For what it's worth, I am on record for not being a fan of needing a Dacoco entity at all. Many discussions about joint and several liability with our lawyers over time convinced me otherwise. The constitution is just a bunch of words and not as meaningful as how courts will actually rule based on their lack of understanding or precedent for dealing with a DAC. It will most likely be seen as a partnership or association (so I've been told) meaning anyone and everyone involved really is liable for what anyone else does. If that's true, why wouldn't our constitution accurately reflect that? You may not like that, but that's been the understanding of how things work in the real world (and world we're working to change, potentially via recognition of DACs through Liberland, etc). By using a service company, the DAC isn't doing business with individuals, but only has one main contract and that service company has traditional things in place governments are comfortable with (employment contracts, business insurance, banking, withholding tax, etc, etc). The foundation was needed (so I've been told) to manage the actual fiat funds. I don't see anyone else stepping up to do it. Those involved before I joined took on very real risk, and I respect what they have accomplished so far. Once the technology is completed with worker proposals, people can build whatever type of structure they want, either completely avoiding fiat and a service company or doing what we we've done or some type of hybrid.

As for Saro and Michael's actions, I don't speak for them. You'll have to discuss that with them. As for some aspects of the Korean community, I will say parts of it were toxic. There were forks of their community channels on Telegram and Korean members left the DAC because of actual death threats and the stress they were under dealing with aspects of that community that were actually toxic (this is not just my perspective as a westerner, but from the Korean community leaders and members directly). Maybe you didn't experience that so you don't have the same context or perspective, but things were pretty bad for a while. I'm thankful for those who have stepped up within the Korean community to help build the DAC and add real value instead of just bring criticisms about token prices or when they'll get on the next exchange for a pump and dump.
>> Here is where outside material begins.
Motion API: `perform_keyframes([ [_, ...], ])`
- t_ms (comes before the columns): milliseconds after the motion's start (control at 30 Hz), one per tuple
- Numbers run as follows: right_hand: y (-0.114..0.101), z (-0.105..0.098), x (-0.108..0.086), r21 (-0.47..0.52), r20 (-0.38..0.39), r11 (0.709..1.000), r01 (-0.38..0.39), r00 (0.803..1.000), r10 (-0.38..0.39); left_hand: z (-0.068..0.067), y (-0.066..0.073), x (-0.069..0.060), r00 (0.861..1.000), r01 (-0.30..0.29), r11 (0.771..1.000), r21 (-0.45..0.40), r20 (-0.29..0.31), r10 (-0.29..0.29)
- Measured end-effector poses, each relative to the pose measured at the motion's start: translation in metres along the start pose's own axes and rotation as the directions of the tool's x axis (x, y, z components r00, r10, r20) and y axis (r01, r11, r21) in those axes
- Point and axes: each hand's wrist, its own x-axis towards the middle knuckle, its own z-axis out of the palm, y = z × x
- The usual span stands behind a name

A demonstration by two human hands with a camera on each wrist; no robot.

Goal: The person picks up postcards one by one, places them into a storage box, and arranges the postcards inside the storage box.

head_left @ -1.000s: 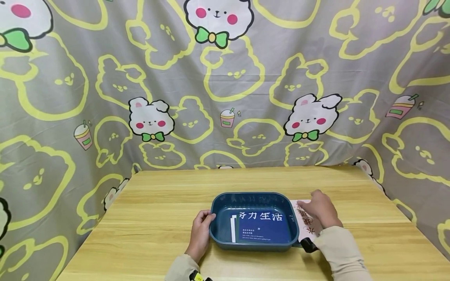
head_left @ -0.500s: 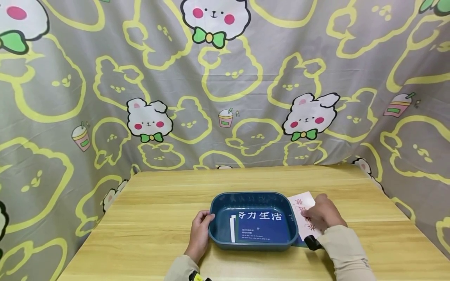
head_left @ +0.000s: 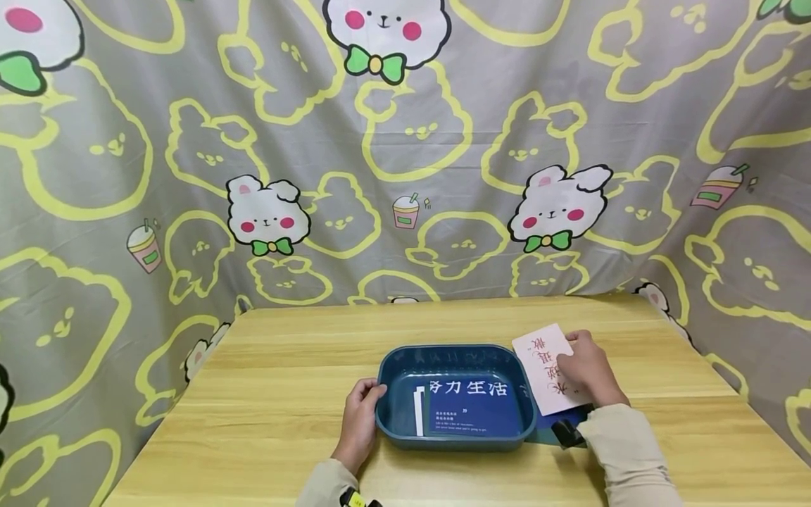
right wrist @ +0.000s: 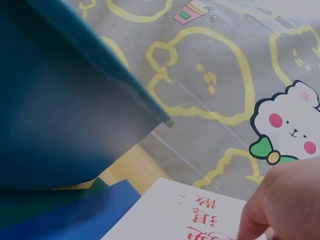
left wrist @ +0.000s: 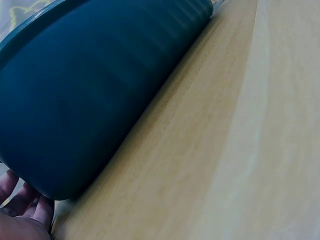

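A dark teal tray (head_left: 456, 445) stands on the table with blue printed cards (head_left: 475, 408) and a white-edged one lying inside. My left hand (head_left: 360, 426) grips the tray's left end, thumb on the rim; the left wrist view shows the fingers (left wrist: 44, 210) at its lower corner. To the right of the tray, my right hand (head_left: 591, 370) pinches a pale pink card (head_left: 546, 373) with red characters by its right edge. Under that card, blue and green cards (head_left: 551, 427) lie beside the tray; the right wrist view shows the blue card (right wrist: 85, 215) too.
The wooden table (head_left: 253, 394) stretches out on both sides of the tray. Behind it and at both sides hangs a grey curtain (head_left: 443, 260) with yellow outlines and white cartoon heads. Black straps sit at both wrists.
The pink card has come up and away from the tray's right side with my right hand, uncovering more of the cards beneath. My left hand keeps its place on the tray.
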Motion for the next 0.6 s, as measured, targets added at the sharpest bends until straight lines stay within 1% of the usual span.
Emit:
perform_keyframes([
  [233, -0.0027, -0.0039, -0.0004, 0.068, -0.029, 0.998, -0.017, 0.999, 0.019, -0.0005, 0.0005, 0.0006, 1.000, -0.004, 1.000, 0.011, -0.007, 0.004],
  [467, -0.0042, -0.0058, -0.0004, 0.055, -0.073, 0.999, -0.003, 0.997, 0.007, 0.0001, 0.0003, 0.0004, 1.000, -0.001, 1.000, -0.002, -0.005, 0.001],
  [600, -0.0040, -0.0049, -0.0006, 0.074, -0.094, 0.997, 0.003, 0.996, 0.004, 0.0004, 0.0000, 0.0003, 1.000, 0.002, 1.000, -0.008, -0.004, -0.002],
])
Unfortunately that is the crux of the problem. The team are very casual with the safety of its members. These are serious matters and are not simply "bunches of words". If it were so the team would not have their own backsides well and truly protected.

With regard to the Korean communitity - many of those people are heavily involved in business in the real world not idealistic teens that had dropped off 4Chan. The team clearly showed it was far out of its depth and did not have the experience to operate in an international setting. The sad thing is you haven't learned from it and Saro and Michael will without a doubt make things much much worse in China mostly down to cultural/business naivety.